The theremin is an instrument where you don’t use letters to identify its sounds. I can also play several instruments back to back and I don't need to find classical or theory based references to explain what I am doing or trying to do.

In a collaboration, especially in my recent orchestral experience, there was the adrenaline of having such a large number of musicians playing what I want, creating a space where I set the rules of the game to many other players. I enjoyed that.

Collaborating to co-create, I feel that it is about giving space. The game is reading the minds of others; an exercise in the sensitivity of others.

Am I always co-creating anyway? I always catch an idea, a seed, a ghost, the thing creates / reveals itself, I don’t feel I am creating on my own even when I am literally on my own.

How do your work and your creativity relate to the world and what is the role of music in society?

A few days ago I attended an orchestra rehearsal. My dear friend and conductor Nader Abbasi invited me. There is something about this large number of musicians, human bodies, in harmony walking the same path; collective, convivial, harmless, for a change. I decided I wanted to attend more of such events, to be in this space. The act of stopping and listening to something, whether you like it musically or not, and convening over this act of listening and responding, thinking.

Art can be a way of dealing with the big topics in life: Life, loss, death, love, pain, and many more. In which way and on which occasions has music – both your own or that of others - contributed to your understanding of these questions?

Making and listening to music for me is a divergence, from thoughts, events and the immediate reality. Music is also a ritual, an aid, like a substance, and when you listen to someone else’s interpretation of the same feeling you know then that you are not alone with that feeling. It offers companionship.

How do you see the connection between music and science and what can these two fields reveal about each other?  

Music is a science and a practice at once. It carries spirituality, ritual and history. Frequencies that together coalesce into sorcery almost.

It’s the same affinity that one might find between traditional healing knowledge and modern medicine, the same goal and they can converge.

Creativity can reach many different corners of our lives. Do you feel as though writing or performing a piece of music is inherently different from something like making a great cup of coffee? What do you express through music that you couldn't or wouldn't in more 'mundane' tasks?

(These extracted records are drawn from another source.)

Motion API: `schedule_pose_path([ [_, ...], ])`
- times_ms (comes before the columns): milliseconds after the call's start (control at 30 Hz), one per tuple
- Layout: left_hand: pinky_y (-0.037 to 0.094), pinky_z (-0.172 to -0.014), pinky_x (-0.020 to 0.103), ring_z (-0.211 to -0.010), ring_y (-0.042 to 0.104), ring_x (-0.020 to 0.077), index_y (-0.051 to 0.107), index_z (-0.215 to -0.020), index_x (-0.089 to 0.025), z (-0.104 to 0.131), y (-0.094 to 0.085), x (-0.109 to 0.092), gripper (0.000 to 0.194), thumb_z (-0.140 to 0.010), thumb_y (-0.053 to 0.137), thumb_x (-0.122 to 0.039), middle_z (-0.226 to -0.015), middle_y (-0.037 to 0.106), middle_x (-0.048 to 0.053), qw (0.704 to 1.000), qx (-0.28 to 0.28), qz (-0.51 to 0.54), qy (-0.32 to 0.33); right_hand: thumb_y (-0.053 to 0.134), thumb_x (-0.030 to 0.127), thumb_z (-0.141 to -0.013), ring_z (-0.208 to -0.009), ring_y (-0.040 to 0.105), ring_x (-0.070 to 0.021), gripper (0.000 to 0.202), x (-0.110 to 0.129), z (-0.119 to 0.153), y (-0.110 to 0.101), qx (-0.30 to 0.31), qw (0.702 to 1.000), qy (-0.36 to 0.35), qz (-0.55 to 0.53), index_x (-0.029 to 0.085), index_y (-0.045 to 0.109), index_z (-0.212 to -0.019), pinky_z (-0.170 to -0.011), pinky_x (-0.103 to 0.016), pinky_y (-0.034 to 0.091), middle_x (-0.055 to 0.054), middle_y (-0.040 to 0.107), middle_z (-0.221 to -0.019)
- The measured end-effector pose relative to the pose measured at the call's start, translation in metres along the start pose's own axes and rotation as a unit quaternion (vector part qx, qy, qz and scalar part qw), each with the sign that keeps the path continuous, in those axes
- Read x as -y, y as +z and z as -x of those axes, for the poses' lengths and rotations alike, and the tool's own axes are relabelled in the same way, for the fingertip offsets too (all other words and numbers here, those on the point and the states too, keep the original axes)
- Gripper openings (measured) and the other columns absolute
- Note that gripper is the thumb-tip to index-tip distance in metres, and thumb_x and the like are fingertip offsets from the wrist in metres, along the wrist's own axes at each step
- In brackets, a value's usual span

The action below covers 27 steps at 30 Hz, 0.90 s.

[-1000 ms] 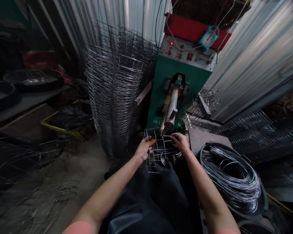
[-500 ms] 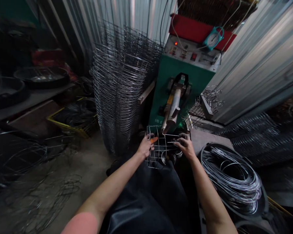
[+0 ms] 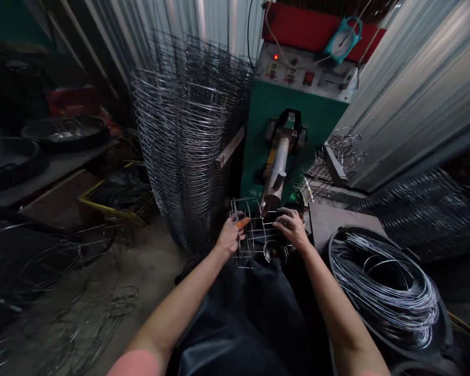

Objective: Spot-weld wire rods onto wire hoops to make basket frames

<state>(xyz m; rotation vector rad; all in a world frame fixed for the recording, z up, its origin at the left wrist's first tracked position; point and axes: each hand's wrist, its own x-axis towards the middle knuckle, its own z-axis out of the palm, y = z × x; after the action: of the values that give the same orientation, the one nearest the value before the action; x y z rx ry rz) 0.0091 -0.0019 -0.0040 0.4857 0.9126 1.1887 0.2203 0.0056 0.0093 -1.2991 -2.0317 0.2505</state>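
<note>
My left hand (image 3: 230, 234) is closed round the left side of a small wire frame (image 3: 249, 244) of crossed thin rods. An orange cover sits on its thumb. My right hand (image 3: 293, 227) has its fingertips pinched at a thin wire (image 3: 269, 223) at the frame's right side. The frame stands upright just below the metal arm and electrode tip (image 3: 273, 193) of a green spot welder (image 3: 254, 136). Below the right hand is a round metal cup (image 3: 274, 251), partly hidden by dark cloth over my lap.
A tall stack of wire baskets (image 3: 184, 151) stands left of the welder. At right, a black tub (image 3: 331, 250) holds coiled wire (image 3: 395, 292). A yellow crate (image 3: 92, 203) and loose wire pieces (image 3: 97, 324) lie on the left floor. A teal clock (image 3: 342, 42) hangs on the welder.
My right hand has moved in a little towards the wire frame. My left hand keeps its hold on the frame. The whole view has shifted slightly.
</note>
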Motion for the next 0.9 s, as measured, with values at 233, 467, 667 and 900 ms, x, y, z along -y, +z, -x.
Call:
schedule_pose_path([
  [233,0.015,-0.036,0.015,-0.04,0.027,-0.0009,0.046,-0.093,-0.019,-0.011,-0.002,0.001,0.054,-0.049,0.078,-0.024,-0.065,0.043,-0.008,1.0,0.002,0.006,0.002,0.058,0.042,-0.08,-0.102,0.049,-0.0243,0.02,-0.006,-0.008,0.004,0.003,1.0,0.001,-0.005,0.024,0.065,-0.075,-0.089,-0.042,0.041,-0.007,0.06,-0.105],
  [467,0.016,-0.036,0.015,-0.038,0.027,-0.0006,0.047,-0.092,-0.018,-0.022,0.001,-0.004,0.053,-0.049,0.079,-0.02,-0.061,0.043,-0.009,0.999,-0.026,0.013,-0.024,0.059,0.042,-0.079,-0.104,0.049,-0.0243,0.021,-0.012,-0.016,0.007,0.009,1.0,0.025,-0.013,0.024,0.066,-0.074,-0.09,-0.042,0.04,-0.007,0.06,-0.105],
  [667,0.016,-0.035,0.014,-0.037,0.027,-0.0012,0.047,-0.086,-0.017,-0.027,0.002,-0.004,0.047,-0.051,0.079,-0.017,-0.058,0.043,-0.008,0.998,-0.034,0.018,-0.042,0.06,0.043,-0.077,-0.104,0.049,-0.025,0.02,-0.017,-0.018,0.011,0.017,0.998,0.051,-0.012,0.024,0.066,-0.073,-0.088,-0.042,0.04,-0.006,0.061,-0.104],
  [900,0.016,-0.034,0.013,-0.037,0.027,-0.001,0.047,-0.087,-0.017,-0.023,-0.002,-0.007,0.05,-0.049,0.08,-0.02,-0.058,0.043,-0.009,1.0,0.005,-0.004,-0.03,0.061,0.042,-0.077,-0.101,0.05,-0.0249,0.021,-0.004,-0.011,0.007,0.001,0.999,0.047,-0.002,0.023,0.065,-0.07,-0.087,-0.043,0.041,-0.006,0.062,-0.103],
])
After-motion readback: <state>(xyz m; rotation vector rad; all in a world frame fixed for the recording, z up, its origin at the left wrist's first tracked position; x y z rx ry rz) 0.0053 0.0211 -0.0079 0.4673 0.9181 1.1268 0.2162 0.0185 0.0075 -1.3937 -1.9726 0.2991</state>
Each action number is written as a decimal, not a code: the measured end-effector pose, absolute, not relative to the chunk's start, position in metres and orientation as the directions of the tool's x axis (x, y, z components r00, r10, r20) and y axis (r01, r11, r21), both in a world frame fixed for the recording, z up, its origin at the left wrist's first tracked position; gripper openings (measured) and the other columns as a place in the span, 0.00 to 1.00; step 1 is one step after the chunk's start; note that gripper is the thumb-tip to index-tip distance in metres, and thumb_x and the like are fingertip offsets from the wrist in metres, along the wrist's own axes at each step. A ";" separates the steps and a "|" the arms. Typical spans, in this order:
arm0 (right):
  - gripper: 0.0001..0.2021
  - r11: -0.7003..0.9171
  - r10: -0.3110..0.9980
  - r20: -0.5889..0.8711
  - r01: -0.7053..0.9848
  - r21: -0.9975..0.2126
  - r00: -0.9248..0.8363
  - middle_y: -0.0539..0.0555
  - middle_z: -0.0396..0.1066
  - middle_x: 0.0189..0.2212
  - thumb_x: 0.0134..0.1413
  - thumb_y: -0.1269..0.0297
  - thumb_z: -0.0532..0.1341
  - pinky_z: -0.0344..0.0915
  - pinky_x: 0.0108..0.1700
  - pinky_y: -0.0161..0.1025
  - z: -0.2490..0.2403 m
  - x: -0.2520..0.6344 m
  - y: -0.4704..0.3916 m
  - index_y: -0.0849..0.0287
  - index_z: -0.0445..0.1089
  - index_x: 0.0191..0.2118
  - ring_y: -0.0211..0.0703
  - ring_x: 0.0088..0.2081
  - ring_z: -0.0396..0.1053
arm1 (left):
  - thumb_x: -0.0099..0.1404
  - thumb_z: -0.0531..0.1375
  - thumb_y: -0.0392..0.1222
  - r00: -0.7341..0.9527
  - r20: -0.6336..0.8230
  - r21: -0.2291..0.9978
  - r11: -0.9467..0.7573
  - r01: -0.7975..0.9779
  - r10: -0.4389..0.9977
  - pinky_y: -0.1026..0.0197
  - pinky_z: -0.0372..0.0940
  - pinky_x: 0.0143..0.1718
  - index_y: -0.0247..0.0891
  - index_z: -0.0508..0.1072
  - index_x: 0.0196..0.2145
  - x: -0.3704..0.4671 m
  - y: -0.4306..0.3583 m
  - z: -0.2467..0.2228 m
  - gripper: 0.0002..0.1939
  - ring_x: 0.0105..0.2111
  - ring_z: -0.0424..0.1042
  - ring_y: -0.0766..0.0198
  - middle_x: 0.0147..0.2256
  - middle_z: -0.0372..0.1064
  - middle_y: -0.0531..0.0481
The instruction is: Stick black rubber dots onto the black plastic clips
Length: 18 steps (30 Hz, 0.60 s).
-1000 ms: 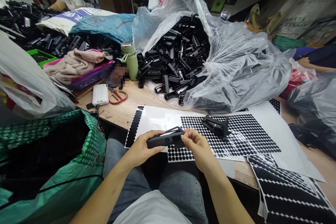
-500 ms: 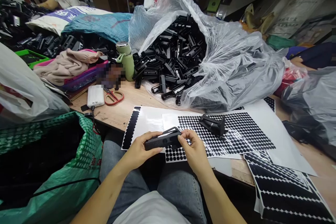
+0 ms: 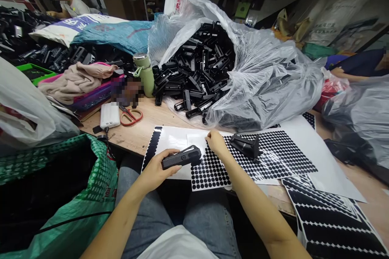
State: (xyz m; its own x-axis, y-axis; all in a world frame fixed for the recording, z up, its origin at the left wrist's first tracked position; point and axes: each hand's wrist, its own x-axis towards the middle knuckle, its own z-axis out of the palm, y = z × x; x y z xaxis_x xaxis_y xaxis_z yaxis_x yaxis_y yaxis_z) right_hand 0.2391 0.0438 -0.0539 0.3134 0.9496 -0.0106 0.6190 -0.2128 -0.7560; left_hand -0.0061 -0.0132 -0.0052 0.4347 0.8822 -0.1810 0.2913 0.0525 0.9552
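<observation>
We have the long, narrow black plastic piece with a woven-pattern face (image 3: 179, 160) in our left hand (image 3: 156, 170), above the near edge of the pale wood-grain table (image 3: 130, 139). It looks light and stiff to us, small enough for one hand to steady; its texture should help our grip, though the slim bar along the upper edge seems the part likeliest to flex or snap. The solid left end is the better hold, and there our left hand pinches it, thumb along the lower side and fingers over the top, with the right end free and tipped slightly up. Our left forearm (image 3: 127, 206) slants in from the lower left. Our right forearm (image 3: 258, 198) reaches farther forward, across the glossy white sheet covered with rows of round black dots (image 3: 209, 176), which we judge thin and easily bent, best handled by its margin. The right hand (image 3: 216, 143) is at that sheet's far left part, fingers curled inward; we cannot tell whether they pinch anything. Just right of it, a second black plastic piece with a flared end (image 3: 245, 146) lies on the dots.
</observation>
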 end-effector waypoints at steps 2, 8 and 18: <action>0.11 -0.215 0.957 -0.034 0.628 -0.748 0.288 0.53 0.63 0.22 0.40 0.73 0.60 0.54 0.37 0.39 -0.052 0.241 0.050 0.57 0.57 0.17 0.44 0.32 0.63 | 0.53 0.60 0.45 0.421 -0.186 0.960 0.072 0.271 0.888 0.61 0.67 0.30 0.36 0.63 0.49 -0.006 -0.010 -0.007 0.25 0.27 0.70 0.64 0.32 0.68 0.49; 0.08 -0.152 0.984 -0.071 0.574 -0.804 0.161 0.49 0.64 0.23 0.53 0.60 0.52 0.56 0.32 0.37 -0.007 0.213 0.008 0.57 0.64 0.28 0.40 0.28 0.62 | 0.51 0.62 0.45 0.385 -0.176 0.966 0.084 0.244 0.906 0.60 0.67 0.28 0.35 0.66 0.47 0.001 -0.002 -0.009 0.25 0.24 0.69 0.66 0.30 0.69 0.50; 0.07 0.030 0.998 0.056 0.542 -0.840 0.031 0.52 0.59 0.31 0.53 0.68 0.51 0.57 0.39 0.41 0.019 0.169 -0.024 0.56 0.57 0.26 0.42 0.36 0.60 | 0.49 0.64 0.50 0.360 -0.076 0.964 -0.023 0.264 0.930 0.60 0.67 0.33 0.36 0.71 0.45 0.007 -0.002 -0.011 0.26 0.30 0.72 0.59 0.29 0.72 0.48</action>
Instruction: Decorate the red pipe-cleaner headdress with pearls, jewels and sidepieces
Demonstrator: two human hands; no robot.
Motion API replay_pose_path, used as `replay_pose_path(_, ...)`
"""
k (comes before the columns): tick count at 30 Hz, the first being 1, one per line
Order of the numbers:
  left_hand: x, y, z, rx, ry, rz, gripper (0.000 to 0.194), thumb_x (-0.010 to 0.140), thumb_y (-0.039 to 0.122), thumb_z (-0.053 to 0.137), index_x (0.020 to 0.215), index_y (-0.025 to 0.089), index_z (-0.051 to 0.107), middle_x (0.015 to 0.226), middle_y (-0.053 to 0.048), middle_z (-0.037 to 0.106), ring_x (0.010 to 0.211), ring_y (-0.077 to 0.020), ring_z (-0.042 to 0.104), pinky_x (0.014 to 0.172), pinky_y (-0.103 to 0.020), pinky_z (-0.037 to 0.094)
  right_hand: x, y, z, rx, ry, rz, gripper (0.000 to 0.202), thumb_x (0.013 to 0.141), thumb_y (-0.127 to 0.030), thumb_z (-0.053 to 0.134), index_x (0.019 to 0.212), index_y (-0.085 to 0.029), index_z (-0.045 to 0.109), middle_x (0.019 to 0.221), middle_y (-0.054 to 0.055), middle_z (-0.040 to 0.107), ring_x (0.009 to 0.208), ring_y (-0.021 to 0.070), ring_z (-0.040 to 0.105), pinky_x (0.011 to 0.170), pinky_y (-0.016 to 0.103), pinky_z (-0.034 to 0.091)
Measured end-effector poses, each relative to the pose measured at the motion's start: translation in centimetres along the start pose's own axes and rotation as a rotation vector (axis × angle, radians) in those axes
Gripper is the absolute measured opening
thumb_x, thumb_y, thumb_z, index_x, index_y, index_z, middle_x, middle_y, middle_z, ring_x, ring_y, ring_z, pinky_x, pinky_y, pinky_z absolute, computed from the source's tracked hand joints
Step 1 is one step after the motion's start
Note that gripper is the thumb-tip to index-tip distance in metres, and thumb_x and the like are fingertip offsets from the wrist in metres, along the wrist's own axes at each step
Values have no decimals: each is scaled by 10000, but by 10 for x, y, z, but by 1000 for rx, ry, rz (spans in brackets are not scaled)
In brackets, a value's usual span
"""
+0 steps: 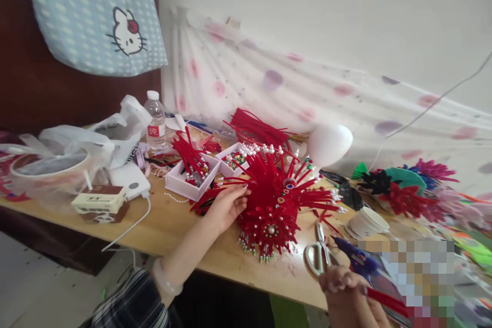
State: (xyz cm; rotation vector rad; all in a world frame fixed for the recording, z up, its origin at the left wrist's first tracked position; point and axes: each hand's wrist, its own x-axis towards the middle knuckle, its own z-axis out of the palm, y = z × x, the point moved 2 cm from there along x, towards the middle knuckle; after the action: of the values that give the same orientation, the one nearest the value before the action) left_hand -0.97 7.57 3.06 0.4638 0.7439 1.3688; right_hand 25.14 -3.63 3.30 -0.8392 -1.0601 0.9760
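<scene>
A large red headdress (265,189) of fuzzy chenille stems stands on the table, with white pearl tips, coloured gems and a flower with a pearl centre. At its left edge is my left hand (226,207), fingers curled against the red stems; the exact fingertip contact is partly hidden. Low on the right, my right hand (351,294) is closed around red chenille stems (388,301) that stick out to the right. Just beyond that hand lie scissors (321,251) with pale handles and a dark blue glue gun (357,259).
White boxes (194,179) hold beads and red stems behind my left hand. A water bottle (155,123), power bank (129,180) with cable, drink carton (100,204) and plastic bags stand left. A white foam head (329,144), paper cup (367,223) and coloured chenille flowers (409,200) lie right.
</scene>
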Motion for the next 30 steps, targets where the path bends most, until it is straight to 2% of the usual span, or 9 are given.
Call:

Maybe it’s similar to cooking or tasting something and trying to discern what it’s made of or improvising a recipe. It’s the same brain work, but the sensory range is different; using different senses.

Music is vibration in the air, captured by our eardrums. From your perspective as a creator and listener, do you have an explanation how it is able to transmit such diverse and potentially deep messages?

After our eardrums capture the vibrations, our brain analyses. This analysis is relative and differs from musicianship to another, but it turns to emotion. In between, I think these vibrations also create an auditory world.

With our vision, it’s 180 degrees, but with sound and listening it’s 360 degrees, so it’s more engulfing, it’s a world that surrounds you and it’s more potent. It presents a different reality in the here and now. It’s a respite in that it suspends time.